Was Noah a ... Muslim? Robert Spencer's 'Blogging the Qur'an': Sura 11, 'Hud'

Even the reception Noah receives resembles how the pagan Quraysh received Muhammad. The unbelievers tell him he is just a man and charge him and his followers with lying (v. 27), and even claim he is forging the messages he claims are from Allah (v. 35). Noah counters by saying that it won't matter what he says to them if Allah has determined to lead them astray (v. 34). This, of course, almost exactly replicates Muhammad's experience: Allah tells him to tell the unbelievers that he is just a man (18:110); they charge him with lying (42:24) and with forging the Qur'an (v. 13); and of course Muhammad also teaches that if Allah wills to lead someone astray, no one can guide him (7:186).

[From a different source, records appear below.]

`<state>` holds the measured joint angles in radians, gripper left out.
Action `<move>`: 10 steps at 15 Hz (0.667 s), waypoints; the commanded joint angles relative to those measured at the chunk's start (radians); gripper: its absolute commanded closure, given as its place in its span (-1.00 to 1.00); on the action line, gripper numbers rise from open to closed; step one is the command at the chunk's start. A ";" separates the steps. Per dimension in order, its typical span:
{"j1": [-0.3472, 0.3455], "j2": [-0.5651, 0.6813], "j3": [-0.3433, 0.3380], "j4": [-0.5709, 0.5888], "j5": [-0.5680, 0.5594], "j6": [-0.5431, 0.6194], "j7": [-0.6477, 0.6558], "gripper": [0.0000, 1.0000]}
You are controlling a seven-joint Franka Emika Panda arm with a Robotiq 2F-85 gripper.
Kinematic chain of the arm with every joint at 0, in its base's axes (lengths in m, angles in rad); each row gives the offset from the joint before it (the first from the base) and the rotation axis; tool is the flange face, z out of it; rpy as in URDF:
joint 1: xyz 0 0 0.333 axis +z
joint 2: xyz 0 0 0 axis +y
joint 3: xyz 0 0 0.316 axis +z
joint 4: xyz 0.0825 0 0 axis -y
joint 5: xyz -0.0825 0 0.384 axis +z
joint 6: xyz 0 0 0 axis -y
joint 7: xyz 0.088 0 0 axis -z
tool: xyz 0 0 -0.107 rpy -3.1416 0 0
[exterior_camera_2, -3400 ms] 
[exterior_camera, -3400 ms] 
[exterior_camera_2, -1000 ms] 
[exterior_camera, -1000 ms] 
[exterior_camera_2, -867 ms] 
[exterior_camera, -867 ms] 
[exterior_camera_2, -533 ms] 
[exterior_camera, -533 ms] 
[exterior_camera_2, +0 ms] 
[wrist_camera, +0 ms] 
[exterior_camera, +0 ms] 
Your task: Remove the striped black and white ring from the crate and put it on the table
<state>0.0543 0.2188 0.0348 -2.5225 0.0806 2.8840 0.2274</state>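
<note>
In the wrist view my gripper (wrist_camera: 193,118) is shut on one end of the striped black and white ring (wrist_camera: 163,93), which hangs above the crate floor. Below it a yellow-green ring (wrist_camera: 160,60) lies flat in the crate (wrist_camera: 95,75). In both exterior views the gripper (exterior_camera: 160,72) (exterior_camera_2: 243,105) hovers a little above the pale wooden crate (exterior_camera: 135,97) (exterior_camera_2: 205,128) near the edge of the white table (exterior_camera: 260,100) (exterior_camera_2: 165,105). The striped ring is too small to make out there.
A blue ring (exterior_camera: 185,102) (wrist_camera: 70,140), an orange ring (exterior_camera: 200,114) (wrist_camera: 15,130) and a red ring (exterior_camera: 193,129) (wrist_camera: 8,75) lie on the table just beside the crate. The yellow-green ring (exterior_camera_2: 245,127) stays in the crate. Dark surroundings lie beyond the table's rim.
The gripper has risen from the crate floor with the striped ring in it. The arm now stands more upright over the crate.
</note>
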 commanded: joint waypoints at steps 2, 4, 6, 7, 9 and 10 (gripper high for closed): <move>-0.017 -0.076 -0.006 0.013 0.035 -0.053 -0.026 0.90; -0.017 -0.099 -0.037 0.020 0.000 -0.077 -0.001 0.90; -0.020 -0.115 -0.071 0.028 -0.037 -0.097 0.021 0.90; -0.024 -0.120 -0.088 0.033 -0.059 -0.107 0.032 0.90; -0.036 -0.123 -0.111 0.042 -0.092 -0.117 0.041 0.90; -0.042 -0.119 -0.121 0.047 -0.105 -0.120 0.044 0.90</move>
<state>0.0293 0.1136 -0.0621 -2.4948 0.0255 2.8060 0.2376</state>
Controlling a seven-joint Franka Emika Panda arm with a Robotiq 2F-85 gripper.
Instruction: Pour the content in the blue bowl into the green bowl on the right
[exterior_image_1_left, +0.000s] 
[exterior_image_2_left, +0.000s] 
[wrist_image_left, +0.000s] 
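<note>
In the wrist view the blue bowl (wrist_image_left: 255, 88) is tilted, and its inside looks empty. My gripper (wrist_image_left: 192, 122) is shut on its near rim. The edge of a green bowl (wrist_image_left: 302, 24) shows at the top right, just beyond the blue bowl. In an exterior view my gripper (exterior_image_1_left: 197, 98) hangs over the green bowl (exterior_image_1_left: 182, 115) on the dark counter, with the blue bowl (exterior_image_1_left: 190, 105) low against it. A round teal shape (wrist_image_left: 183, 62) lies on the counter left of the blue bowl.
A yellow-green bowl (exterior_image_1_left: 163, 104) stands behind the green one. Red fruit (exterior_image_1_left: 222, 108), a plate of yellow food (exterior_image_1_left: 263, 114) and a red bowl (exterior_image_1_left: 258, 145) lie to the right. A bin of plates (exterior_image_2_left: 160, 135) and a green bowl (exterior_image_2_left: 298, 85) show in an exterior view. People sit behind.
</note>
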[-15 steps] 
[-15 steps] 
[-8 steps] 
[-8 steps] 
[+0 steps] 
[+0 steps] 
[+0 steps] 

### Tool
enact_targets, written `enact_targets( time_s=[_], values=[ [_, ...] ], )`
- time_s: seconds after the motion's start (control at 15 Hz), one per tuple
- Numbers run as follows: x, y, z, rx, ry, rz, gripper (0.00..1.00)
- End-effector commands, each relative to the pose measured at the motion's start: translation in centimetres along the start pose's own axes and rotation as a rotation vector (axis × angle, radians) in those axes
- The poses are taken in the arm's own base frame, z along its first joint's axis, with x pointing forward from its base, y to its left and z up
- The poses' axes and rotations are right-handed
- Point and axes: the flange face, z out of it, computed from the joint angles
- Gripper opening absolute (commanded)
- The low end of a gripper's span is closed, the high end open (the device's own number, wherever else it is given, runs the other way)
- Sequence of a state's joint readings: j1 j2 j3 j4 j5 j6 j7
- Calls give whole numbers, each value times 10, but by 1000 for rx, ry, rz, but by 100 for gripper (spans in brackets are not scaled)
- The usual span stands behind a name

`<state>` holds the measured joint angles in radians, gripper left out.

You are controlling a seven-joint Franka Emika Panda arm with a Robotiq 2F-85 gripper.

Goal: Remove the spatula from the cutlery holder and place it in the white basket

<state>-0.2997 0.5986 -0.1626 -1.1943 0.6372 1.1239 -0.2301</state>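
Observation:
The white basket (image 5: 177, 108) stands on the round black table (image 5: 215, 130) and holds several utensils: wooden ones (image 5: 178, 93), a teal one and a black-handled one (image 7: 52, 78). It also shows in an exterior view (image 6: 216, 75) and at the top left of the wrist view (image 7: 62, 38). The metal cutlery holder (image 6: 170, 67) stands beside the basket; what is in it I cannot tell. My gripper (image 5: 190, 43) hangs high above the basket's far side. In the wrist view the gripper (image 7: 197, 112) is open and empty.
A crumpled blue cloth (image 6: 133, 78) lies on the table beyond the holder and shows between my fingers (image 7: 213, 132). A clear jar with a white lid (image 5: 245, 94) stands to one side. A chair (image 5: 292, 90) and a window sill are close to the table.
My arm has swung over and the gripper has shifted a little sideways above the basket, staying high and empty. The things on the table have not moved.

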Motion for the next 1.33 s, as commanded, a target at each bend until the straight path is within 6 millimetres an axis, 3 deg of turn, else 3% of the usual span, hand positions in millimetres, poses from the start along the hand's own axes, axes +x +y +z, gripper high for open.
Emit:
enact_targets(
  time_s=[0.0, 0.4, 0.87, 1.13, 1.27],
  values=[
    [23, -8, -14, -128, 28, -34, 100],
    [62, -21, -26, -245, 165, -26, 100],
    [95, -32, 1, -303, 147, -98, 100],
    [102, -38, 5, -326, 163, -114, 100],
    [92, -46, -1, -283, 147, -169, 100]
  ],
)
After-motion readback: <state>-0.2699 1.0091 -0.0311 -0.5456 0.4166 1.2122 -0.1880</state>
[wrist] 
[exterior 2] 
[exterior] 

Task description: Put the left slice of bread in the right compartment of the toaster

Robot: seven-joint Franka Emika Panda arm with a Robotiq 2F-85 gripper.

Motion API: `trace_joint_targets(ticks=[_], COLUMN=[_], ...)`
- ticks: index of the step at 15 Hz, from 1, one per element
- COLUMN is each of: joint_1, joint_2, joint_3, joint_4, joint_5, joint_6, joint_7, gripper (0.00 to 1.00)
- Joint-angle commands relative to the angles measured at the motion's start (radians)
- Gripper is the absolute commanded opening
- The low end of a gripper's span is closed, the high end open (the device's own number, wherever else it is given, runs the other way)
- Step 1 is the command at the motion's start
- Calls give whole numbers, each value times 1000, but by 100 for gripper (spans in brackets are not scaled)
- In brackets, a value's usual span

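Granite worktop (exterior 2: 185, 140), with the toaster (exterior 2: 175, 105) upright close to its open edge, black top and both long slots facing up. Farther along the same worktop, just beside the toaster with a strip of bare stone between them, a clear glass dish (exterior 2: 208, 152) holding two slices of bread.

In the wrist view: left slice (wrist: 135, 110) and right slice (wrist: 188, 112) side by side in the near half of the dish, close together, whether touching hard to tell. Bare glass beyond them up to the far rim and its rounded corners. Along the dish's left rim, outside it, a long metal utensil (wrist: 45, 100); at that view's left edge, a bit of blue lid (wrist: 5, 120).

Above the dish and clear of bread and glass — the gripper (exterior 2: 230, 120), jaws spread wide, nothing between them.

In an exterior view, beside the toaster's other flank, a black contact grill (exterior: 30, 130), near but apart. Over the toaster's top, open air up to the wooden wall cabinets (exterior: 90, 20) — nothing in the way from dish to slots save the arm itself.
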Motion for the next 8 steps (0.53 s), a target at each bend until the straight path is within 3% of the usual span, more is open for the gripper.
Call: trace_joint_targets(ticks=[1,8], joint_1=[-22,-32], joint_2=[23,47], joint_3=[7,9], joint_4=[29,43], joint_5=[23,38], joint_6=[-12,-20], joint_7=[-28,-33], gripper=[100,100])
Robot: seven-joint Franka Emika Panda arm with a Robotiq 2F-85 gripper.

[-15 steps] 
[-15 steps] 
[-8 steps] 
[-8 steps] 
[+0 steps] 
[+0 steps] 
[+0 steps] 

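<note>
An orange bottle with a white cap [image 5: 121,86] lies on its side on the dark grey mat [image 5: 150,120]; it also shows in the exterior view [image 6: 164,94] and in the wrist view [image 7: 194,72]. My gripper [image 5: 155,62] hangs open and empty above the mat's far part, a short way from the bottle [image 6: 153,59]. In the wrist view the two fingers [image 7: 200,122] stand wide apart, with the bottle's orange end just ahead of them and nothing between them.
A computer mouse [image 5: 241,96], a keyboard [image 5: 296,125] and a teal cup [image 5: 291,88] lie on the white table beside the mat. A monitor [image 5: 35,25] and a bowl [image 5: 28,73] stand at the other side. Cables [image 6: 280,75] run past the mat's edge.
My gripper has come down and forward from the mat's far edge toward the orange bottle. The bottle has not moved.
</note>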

Noah is, then, essentially a stand-in for Muhammad. Indirectly emphasized is the identity of the messages of all the prophets, and the obstinacy of the unbelievers before the manifest truth of Allah. One of those unbelievers is Noah's son, who declines to enter the ark and instead says, "I will take refuge on a mountain to protect me from the water" (v. 43). His son dies in the flood, and Noah reminds Allah of his promise to save his family (which came in v. 40): "My Lord, indeed my son is of my family" (v. 45). But Allah tells him, "O Noah, indeed he is not of your family; indeed, he is one whose work was other than righteous" (v. 46). Belief and unbelief in Islam supersede even family ties. Ibn Kathir explains: "Thus, for his son, it had already been decreed that he would be drowned due to his disbelief and his opposition to his father."

The story of Hud (verses 50-60) follows a roughly similar pattern. He tells the people of Ad to repent (v. 52), but they complain that he has brought them no clear sign (v. 53), and are destroyed -- although Hud and his people are saved (v. 58). Allah repeats the same pattern in telling the story of Salih (vv. 61-68), who was sent sometime after Noah's time to the Thamud people, who lived in northern Arabia. Allah gives them a sign of his power: the "she-camel of Allah is a symbol to you" (v. 64) -- which according to some traditions emerged miraculously from a mountain. The Thamud are told not to harm it, but they do anyway (v. 65) and are destroyed (v. 67), except for Salih and the believers (v. 66).

Allah then retells the Biblical story of Abraham, Sarah, and Lot (vv. 69-83), culminating in the destruction of an unnamed Sodom and Gomorrah (v. 82) with a strong hint of an unnamed crime of sodomy (v. 79). Then he tells the story of Shu'aib, prophet to the Midianites, in language very similar, and with an identical outcome, to the story of Hud (vv. 84-95).

Then in verses 96-123, Allah recapitulates many themes of the entire Sura, with passing reference to Moses and Pharaoh (vv. 96-98). Both those who reject Allah and those who accept him will face a fearsome judgment, leading to hellfire for the unbelievers and Paradise for the believers (vv. 103-108).

Allah gave Moses the Torah, but there are disputes about it (v. 110), which Allah would have already settled except that he has decided to "delay His chastisement from your nation," according to the Tanwir al-Miqbas min Tafsir Ibn Abbas. The believers should pray and be steadfast (vv. 114-115), for all this is Allah's will: "And if your Lord had willed, He could have made mankind one community; but they will not cease to differ." (v. 118). Yet believers must trust in him (v. 123) -- or else.